# [Problem details]
Produce the listing below again, exactly as shown.

· · · · ·

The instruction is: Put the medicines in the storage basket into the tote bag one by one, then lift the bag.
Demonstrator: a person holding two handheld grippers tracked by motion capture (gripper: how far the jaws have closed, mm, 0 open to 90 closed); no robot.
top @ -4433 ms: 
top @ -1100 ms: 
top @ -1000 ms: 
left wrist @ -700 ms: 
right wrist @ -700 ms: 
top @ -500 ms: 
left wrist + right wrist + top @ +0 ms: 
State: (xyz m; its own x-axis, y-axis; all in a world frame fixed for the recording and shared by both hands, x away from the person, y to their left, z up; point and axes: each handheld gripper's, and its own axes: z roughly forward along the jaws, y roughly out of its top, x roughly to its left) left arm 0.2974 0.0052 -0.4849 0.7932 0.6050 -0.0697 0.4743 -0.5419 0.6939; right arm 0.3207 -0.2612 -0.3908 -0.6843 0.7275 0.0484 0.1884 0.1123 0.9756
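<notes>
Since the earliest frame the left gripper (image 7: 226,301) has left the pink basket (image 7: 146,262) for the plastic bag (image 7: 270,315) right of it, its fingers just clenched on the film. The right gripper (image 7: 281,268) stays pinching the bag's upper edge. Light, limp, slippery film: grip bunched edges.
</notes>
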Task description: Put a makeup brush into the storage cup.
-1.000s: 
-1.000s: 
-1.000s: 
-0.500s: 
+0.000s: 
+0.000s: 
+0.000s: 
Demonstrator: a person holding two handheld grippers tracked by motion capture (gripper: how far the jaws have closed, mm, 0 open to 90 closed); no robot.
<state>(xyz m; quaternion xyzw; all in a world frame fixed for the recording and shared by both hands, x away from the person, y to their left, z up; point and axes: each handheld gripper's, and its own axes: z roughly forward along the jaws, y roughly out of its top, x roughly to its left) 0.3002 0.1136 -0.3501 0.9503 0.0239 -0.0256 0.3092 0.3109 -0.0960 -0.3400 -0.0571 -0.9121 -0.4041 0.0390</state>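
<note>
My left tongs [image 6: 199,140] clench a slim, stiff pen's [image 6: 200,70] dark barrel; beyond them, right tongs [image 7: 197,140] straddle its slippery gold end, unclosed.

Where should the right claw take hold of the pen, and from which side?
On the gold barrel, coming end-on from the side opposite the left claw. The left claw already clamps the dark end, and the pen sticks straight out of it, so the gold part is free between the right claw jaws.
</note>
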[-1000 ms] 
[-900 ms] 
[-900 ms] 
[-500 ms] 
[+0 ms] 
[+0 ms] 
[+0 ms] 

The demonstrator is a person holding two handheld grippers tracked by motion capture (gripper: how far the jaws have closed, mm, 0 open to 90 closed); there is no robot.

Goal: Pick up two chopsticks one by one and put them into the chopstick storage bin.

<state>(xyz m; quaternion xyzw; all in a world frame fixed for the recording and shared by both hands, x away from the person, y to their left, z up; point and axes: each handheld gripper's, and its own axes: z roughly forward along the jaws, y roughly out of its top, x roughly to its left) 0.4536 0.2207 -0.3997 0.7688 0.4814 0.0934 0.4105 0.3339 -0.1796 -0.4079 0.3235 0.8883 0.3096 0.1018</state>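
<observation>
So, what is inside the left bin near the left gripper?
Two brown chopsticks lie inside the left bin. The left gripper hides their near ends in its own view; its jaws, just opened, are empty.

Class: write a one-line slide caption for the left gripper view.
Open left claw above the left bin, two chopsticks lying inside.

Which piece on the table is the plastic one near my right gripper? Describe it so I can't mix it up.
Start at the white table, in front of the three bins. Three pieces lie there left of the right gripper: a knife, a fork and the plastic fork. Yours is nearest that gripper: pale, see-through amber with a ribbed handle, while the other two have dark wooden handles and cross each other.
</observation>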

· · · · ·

# [Output of the exercise]
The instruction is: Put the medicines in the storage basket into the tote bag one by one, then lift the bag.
Demonstrator: a person holding two handheld grippers tracked by motion capture (gripper: how far the jaws have closed, mm, 0 open to 90 closed); no robot.
top @ -4433 ms: 
top @ -1100 ms: 
top @ -1000 ms: 
left wrist @ -700 ms: 
right wrist @ -700 ms: 
top @ -500 ms: 
left wrist + right wrist + top @ +0 ms: 
State: (xyz m; its own x-axis, y-axis; all in a world frame fixed for the recording and shared by both hands, x away from the person, y to their left, z up; point and axes: each handheld gripper's, and its own axes: z roughly forward along the jaws, y roughly out of its top, x roughly to its left) left arm 0.2974 0.0052 -0.4849 0.7932 0.6050 -0.0697 0.4743 -0.5419 0.6939; right arm 0.3207 -0.2612 -0.3908 -0.6843 0.7275 0.0484 0.1884 0.1123 0.9756
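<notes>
Since the earliest frame the left gripper (image 7: 226,301) has left the pink basket (image 7: 146,262) for the plastic bag (image 7: 270,315) right of it, its fingers just clenched on the film. The right gripper (image 7: 281,268) stays pinching the bag's upper edge. Light, limp, slippery film: grip bunched edges.
</notes>
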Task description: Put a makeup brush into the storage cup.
-1.000s: 
-1.000s: 
-1.000s: 
-0.500s: 
+0.000s: 
+0.000s: 
+0.000s: 
Demonstrator: a person holding two handheld grippers tracked by motion capture (gripper: how far the jaws have closed, mm, 0 open to 90 closed); no robot.
<state>(xyz m; quaternion xyzw; all in a world frame fixed for the recording and shared by both hands, x away from the person, y to their left, z up; point and axes: each handheld gripper's, and its own axes: z roughly forward along the jaws, y roughly out of its top, x roughly to its left) 0.3002 0.1136 -0.3501 0.9503 0.0239 -0.0256 0.3092 0.3109 -0.0960 -0.3400 -0.0571 -0.9121 -0.4041 0.0390</state>
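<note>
My left tongs [image 6: 199,140] clench a slim, stiff pen's [image 6: 200,70] dark barrel; beyond them, right tongs [image 7: 197,140] straddle its slippery gold end, unclosed.

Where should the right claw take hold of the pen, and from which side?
On the gold barrel, coming end-on from the side opposite the left claw. The left claw already clamps the dark end, and the pen sticks straight out of it, so the gold part is free between the right claw jaws.
</note>
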[-1000 ms] 
[-900 ms] 
[-900 ms] 
[-500 ms] 
[+0 ms] 
[+0 ms] 
[+0 ms] 

The demonstrator is a person holding two handheld grippers tracked by motion capture (gripper: how far the jaws have closed, mm, 0 open to 90 closed); there is no robot.

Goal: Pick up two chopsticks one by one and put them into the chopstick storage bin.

<state>(xyz m; quaternion xyzw; all in a world frame fixed for the recording and shared by both hands, x away from the person, y to their left, z up; point and axes: each handheld gripper's, and its own axes: z roughly forward along the jaws, y roughly out of its top, x roughly to its left) 0.4536 0.2207 -0.3997 0.7688 0.4814 0.0934 0.4105 0.3339 -0.1796 -0.4079 0.3235 0.8883 0.3096 0.1018</state>
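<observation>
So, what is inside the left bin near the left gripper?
Two brown chopsticks lie inside the left bin. The left gripper hides their near ends in its own view; its jaws, just opened, are empty.

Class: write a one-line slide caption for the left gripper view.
Open left claw above the left bin, two chopsticks lying inside.

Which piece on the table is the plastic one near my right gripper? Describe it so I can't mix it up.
Start at the white table, in front of the three bins. Three pieces lie there left of the right gripper: a knife, a fork and the plastic fork. Yours is nearest that gripper: pale, see-through amber with a ribbed handle, while the other two have dark wooden handles and cross each other.
</observation>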

What came before makes up the full response.